What is being asked: Every line below should come back exactly as written, though the pictures stay out.

Data below:
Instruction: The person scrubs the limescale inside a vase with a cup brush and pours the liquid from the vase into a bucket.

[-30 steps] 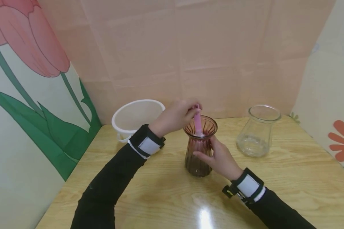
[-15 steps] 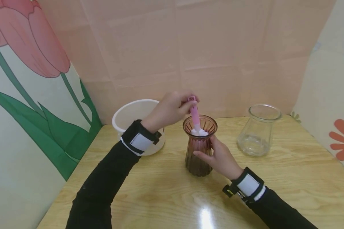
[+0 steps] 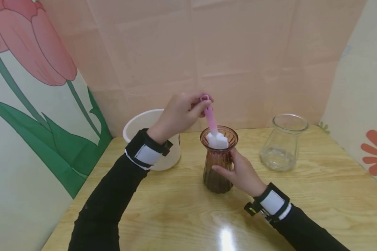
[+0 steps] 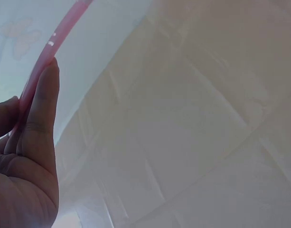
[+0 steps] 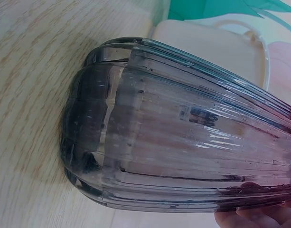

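A ribbed, purplish-brown glass vase with a flared rim stands upright on the wooden table. My right hand grips it below the rim, thumb across the front; fingertips show along its side in the right wrist view. Between the thumb and fingers of my left hand is the pink handle of a sponge bottle brush, tilted above the vase. Its white sponge head sits in the vase mouth, level with the rim. The left wrist view shows the pink handle pinched, with the sponge out of frame.
Behind my left forearm stands a white bucket, partly hidden. A clear glass vase stands to the right, with a little clear liquid low in it. Pale pink sheeting hangs along the table's back edge, between walls painted with flowers.
My left hand has moved up and to the left, drawing the brush upward, so its white sponge now shows in the vase mouth. The right hand and vase have stayed put.
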Demonstrator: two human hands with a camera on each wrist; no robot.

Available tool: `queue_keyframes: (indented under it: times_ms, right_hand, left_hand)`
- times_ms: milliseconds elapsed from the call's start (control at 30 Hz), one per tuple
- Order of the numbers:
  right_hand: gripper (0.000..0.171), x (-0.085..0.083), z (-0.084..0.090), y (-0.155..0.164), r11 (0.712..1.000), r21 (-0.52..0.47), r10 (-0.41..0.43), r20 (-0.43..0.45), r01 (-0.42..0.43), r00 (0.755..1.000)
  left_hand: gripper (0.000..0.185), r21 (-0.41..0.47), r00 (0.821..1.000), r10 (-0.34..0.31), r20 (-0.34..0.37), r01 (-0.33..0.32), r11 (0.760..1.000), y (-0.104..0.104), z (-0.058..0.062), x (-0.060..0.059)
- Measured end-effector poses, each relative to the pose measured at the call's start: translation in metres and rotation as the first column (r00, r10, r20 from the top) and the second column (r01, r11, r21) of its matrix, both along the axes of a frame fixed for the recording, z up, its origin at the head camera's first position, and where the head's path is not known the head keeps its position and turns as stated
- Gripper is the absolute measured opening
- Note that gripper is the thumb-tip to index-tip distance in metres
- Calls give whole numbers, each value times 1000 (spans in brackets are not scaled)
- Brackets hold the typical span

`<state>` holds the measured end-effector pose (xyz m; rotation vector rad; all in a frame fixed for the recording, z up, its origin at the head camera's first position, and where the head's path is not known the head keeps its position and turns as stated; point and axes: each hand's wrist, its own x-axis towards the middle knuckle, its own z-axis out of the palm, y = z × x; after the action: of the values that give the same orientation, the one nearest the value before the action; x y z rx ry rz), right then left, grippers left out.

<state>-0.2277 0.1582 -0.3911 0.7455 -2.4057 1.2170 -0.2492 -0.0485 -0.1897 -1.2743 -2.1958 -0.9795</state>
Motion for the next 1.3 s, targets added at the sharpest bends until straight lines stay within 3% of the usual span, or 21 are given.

Exercise response:
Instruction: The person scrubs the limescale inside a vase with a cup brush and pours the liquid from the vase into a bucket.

[-30 steps] 
[-15 steps] 
[+0 steps] 
[+0 steps] 
[+0 steps] 

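A ribbed, purplish-brown glass vase with a flared rim stands upright on the wooden table. My right hand grips it below the rim, thumb across the front; fingertips show along its side in the right wrist view. Between the thumb and fingers of my left hand is the pink handle of a sponge bottle brush, tilted above the vase. Its white sponge head sits in the vase mouth, level with the rim. The left wrist view shows the pink handle pinched, with the sponge out of frame.
Behind my left forearm stands a white bucket, partly hidden. A clear glass vase stands to the right, with a little clear liquid low in it. Pale pink sheeting hangs along the table's back edge, between walls painted with flowers.
My left hand has moved up and to the left, drawing the brush upward, so its white sponge now shows in the vase mouth. The right hand and vase have stayed put.
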Demonstrator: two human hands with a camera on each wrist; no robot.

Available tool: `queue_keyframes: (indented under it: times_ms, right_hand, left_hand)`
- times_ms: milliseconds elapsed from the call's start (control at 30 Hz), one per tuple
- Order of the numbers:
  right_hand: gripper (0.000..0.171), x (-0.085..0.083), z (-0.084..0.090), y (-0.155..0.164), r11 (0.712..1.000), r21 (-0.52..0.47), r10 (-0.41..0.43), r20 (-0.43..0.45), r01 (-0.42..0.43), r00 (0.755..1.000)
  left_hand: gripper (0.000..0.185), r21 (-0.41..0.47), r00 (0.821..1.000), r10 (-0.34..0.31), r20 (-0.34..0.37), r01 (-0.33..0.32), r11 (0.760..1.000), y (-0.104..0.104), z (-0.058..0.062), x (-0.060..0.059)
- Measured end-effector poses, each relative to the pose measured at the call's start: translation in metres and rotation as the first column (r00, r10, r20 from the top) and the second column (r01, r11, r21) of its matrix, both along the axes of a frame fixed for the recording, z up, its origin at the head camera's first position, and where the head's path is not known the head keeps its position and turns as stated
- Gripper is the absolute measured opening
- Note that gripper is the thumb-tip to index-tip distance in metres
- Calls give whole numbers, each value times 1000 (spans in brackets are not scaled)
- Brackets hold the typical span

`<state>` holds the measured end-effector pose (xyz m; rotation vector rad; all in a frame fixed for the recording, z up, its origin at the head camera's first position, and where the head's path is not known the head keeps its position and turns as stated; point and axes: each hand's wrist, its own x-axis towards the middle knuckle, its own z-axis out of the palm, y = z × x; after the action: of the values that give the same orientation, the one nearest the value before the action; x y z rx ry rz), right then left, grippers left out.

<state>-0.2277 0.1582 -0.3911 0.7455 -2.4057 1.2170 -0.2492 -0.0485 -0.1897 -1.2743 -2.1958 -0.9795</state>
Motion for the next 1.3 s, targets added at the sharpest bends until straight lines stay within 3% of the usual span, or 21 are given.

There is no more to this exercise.